▸ **Problem statement**: Give back exactly the lines of the material below, starting with the line with "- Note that" and going on through the line with "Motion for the".

▸ **Data shown**:
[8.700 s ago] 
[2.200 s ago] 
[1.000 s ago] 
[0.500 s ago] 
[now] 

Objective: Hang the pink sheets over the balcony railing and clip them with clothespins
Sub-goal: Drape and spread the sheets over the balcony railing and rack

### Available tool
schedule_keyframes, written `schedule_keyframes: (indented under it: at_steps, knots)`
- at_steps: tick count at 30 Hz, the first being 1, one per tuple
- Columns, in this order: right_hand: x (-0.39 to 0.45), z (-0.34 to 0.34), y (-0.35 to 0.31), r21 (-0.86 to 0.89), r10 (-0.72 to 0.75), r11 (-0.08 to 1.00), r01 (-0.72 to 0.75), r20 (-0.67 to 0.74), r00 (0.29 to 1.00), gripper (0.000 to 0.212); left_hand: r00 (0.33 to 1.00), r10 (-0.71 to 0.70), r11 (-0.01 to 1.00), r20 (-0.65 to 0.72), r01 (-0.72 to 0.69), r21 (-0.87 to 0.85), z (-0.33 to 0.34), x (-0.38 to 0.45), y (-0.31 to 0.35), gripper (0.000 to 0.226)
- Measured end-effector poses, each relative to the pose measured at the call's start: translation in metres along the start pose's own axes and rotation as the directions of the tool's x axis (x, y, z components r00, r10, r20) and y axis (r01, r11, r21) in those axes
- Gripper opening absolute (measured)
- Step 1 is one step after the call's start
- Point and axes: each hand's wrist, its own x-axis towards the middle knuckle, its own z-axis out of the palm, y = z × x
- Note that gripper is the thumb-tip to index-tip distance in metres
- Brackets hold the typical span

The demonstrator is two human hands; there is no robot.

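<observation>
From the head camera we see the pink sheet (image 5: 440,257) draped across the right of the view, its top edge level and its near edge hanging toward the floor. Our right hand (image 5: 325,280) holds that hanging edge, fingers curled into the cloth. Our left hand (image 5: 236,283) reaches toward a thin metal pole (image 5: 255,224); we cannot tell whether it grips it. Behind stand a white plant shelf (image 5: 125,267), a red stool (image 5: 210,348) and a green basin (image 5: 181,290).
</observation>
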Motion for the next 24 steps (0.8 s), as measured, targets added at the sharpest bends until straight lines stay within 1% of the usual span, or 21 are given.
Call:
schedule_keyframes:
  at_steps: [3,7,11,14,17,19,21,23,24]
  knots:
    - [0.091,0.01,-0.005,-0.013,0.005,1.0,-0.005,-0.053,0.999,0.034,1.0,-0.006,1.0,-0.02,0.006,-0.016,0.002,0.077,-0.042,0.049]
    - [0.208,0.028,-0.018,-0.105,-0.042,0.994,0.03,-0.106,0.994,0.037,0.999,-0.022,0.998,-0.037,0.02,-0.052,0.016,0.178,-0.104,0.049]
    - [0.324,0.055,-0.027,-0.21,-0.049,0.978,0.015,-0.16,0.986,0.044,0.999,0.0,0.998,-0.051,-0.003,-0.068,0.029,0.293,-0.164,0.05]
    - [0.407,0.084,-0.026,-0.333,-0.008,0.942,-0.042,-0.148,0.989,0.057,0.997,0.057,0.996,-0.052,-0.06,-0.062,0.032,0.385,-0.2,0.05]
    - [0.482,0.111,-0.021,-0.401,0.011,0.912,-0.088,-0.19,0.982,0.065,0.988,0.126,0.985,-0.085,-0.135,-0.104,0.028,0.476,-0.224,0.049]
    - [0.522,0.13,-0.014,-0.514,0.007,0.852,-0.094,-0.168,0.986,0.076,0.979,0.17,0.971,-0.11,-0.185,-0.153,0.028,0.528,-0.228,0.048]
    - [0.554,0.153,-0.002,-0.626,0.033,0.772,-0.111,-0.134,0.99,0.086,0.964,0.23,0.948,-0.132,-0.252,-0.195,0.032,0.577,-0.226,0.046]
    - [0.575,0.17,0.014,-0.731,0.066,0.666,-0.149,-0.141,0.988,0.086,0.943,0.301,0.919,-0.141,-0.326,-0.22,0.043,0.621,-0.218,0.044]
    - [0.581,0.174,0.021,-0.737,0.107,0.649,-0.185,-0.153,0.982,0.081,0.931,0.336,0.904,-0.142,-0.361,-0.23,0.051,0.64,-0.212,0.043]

▸ **Task output**:
- Note that gripper is the thumb-tip to index-tip distance in metres
- Brackets hold the typical span

The demonstrator is two human hands; there is no robot.

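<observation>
From the head camera we see the pink sheet (image 5: 440,257) draped across the right of the view, its top edge level and its near edge hanging toward the floor. Our right hand (image 5: 325,280) holds that hanging edge, fingers curled into the cloth. Our left hand (image 5: 236,283) reaches toward a thin metal pole (image 5: 255,224); we cannot tell whether it grips it. Behind stand a white plant shelf (image 5: 125,267), a red stool (image 5: 210,348) and a green basin (image 5: 181,290).
</observation>
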Motion for the next 24 steps (0.8 s), as measured, targets added at the sharpest bends until straight lines stay within 1% of the usual span, or 21 are given.

The exercise requires no additional answer.